• WORK ORDER:
For the entries below, copy exactly the line that contains "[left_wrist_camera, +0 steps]" through the line that contains "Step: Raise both", both ends included, and exclude all pictures.

• EXERCISE INPUT:
★ ★ ★ ★ ★ ★ ★
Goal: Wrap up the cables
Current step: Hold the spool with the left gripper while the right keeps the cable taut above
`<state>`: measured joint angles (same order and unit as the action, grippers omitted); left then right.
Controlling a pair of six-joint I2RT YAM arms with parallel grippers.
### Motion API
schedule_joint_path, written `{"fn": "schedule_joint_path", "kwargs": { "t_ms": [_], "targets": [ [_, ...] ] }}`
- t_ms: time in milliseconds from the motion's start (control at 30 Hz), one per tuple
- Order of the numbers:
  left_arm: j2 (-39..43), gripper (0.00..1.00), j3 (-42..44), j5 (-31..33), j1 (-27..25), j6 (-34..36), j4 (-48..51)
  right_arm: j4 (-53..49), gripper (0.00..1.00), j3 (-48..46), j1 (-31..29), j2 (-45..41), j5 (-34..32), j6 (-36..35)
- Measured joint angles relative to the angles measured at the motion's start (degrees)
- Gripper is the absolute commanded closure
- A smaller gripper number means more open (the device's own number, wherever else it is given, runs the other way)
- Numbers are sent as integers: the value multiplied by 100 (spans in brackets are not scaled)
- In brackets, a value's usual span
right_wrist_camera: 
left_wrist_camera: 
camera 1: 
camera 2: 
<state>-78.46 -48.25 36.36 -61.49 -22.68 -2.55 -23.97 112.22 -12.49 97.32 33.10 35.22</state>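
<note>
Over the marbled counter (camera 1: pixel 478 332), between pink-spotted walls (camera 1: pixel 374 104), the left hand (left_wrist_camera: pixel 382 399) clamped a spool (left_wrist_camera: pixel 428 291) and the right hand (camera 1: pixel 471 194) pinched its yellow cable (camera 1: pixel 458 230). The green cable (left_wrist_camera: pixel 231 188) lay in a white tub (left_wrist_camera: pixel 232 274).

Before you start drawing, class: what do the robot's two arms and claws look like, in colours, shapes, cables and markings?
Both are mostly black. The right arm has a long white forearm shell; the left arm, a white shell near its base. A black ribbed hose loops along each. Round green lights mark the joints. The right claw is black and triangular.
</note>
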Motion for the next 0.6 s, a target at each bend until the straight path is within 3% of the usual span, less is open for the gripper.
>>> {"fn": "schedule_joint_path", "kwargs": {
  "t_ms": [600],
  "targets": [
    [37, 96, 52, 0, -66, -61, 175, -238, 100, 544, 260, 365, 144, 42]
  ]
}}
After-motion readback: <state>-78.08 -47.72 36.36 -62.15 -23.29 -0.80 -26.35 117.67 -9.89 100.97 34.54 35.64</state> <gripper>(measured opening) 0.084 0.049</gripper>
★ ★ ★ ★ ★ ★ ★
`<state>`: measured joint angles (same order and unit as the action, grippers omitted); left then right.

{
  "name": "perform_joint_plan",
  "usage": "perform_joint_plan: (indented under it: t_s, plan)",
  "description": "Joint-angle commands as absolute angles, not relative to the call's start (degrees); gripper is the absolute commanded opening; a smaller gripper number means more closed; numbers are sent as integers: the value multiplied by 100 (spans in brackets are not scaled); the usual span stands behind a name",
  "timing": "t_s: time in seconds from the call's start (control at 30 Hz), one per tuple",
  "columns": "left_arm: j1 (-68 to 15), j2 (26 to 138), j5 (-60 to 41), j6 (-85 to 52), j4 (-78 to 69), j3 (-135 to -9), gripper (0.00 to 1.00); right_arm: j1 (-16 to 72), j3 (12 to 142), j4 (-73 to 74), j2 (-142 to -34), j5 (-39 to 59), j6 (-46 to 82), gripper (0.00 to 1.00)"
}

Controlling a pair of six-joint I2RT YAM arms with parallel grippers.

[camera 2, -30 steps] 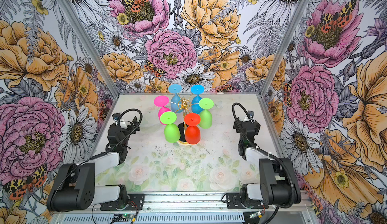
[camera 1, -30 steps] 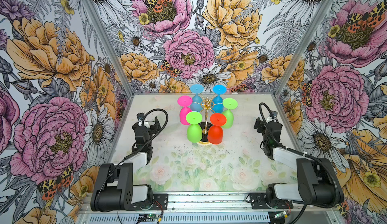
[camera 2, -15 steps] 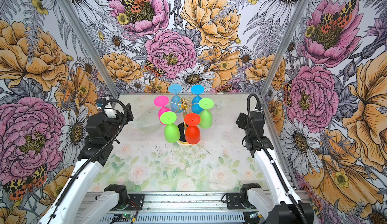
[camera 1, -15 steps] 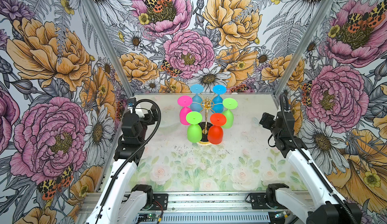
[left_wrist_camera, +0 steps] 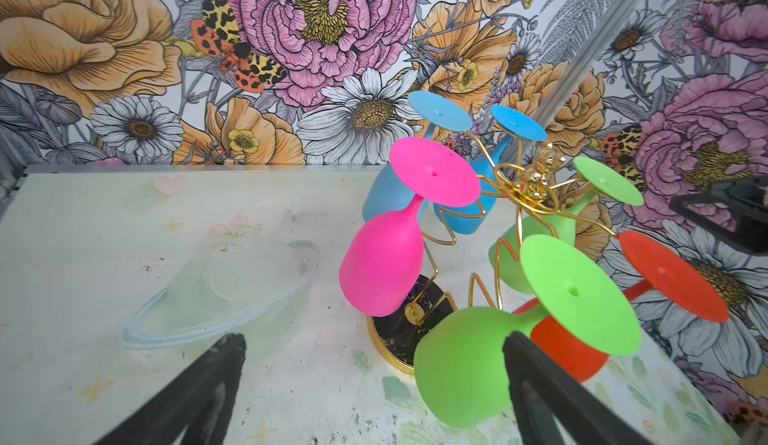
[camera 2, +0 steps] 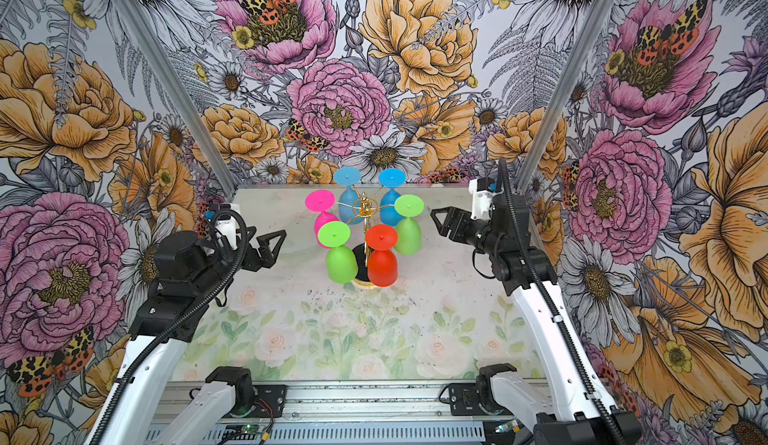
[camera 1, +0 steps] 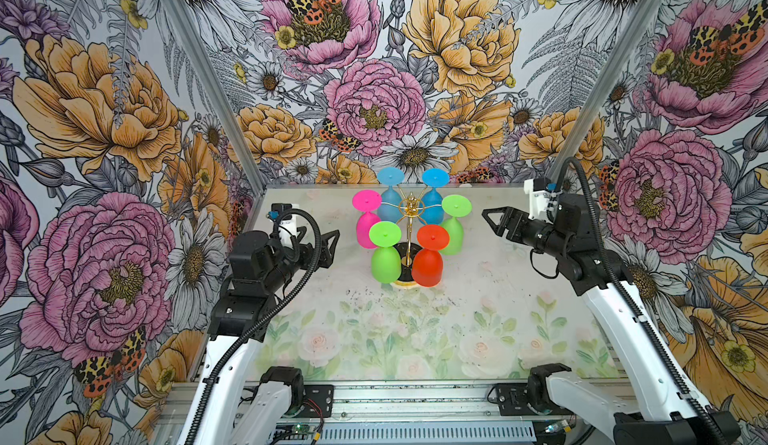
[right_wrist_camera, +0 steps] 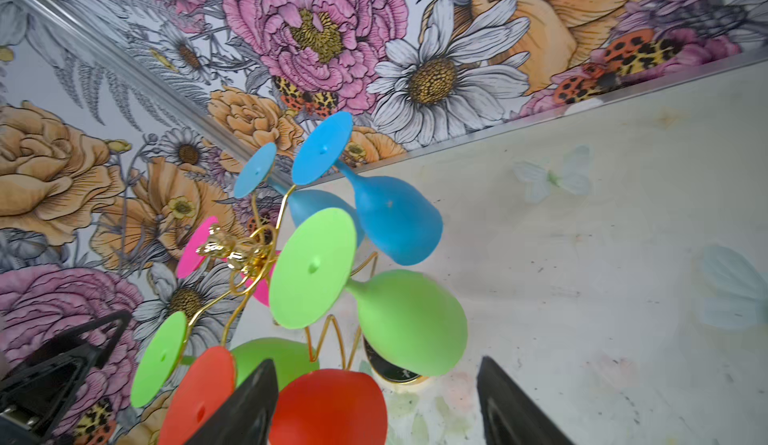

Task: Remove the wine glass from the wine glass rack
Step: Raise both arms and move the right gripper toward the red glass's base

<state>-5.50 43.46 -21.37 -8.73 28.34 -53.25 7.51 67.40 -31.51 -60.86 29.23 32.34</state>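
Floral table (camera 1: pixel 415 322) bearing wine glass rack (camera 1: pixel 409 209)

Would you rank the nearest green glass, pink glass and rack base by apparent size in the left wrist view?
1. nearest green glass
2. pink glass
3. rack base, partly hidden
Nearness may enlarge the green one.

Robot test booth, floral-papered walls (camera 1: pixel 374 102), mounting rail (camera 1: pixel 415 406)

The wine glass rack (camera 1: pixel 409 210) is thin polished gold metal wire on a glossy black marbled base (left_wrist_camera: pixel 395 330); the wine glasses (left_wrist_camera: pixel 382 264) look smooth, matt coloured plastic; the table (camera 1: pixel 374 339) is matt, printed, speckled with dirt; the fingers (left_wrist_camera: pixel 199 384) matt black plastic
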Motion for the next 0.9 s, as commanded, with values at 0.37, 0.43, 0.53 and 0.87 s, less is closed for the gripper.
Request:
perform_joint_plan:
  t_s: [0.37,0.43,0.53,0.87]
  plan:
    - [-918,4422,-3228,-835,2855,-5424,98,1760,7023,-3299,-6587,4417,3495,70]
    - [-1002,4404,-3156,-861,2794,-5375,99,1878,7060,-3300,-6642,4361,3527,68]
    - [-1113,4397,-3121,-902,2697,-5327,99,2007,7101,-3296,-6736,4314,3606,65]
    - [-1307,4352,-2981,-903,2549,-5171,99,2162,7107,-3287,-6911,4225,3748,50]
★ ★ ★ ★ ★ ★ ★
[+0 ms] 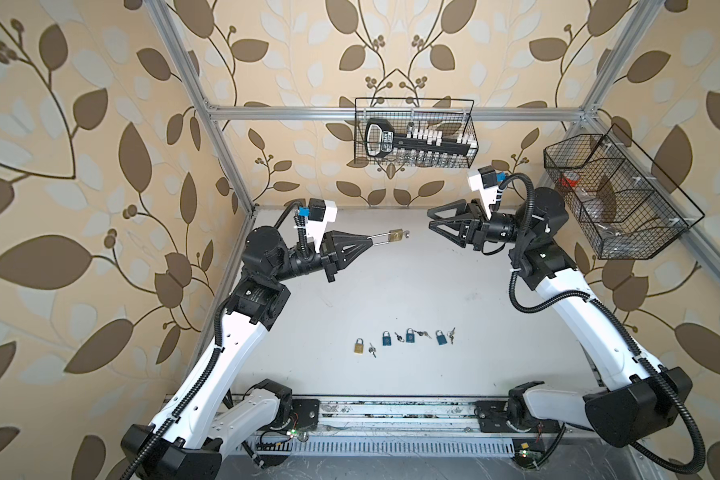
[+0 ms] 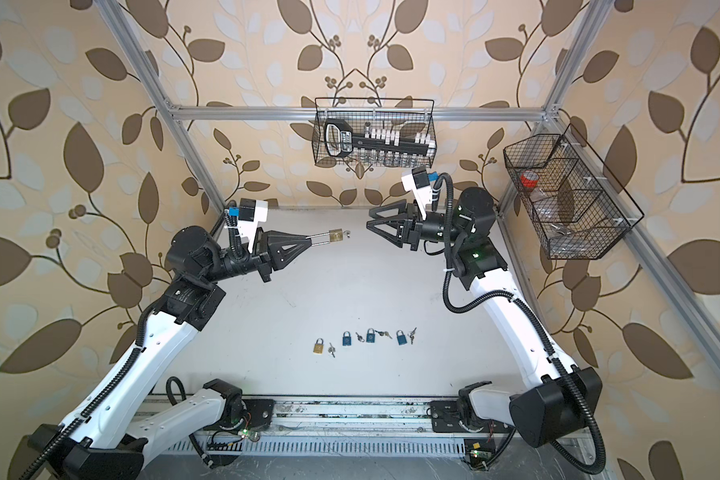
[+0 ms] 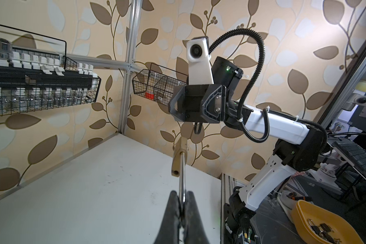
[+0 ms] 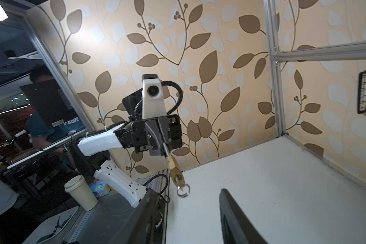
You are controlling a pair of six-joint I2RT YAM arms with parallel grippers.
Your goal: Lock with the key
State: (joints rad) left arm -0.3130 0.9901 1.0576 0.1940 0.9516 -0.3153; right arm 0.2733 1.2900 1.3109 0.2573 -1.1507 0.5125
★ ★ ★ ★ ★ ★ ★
• ANSWER TO THE EXERCISE:
[left_wrist_camera, +0 steps] 
[camera 2, +0 steps] 
[camera 1, +0 steps] 
[right_wrist_camera, +0 steps] 

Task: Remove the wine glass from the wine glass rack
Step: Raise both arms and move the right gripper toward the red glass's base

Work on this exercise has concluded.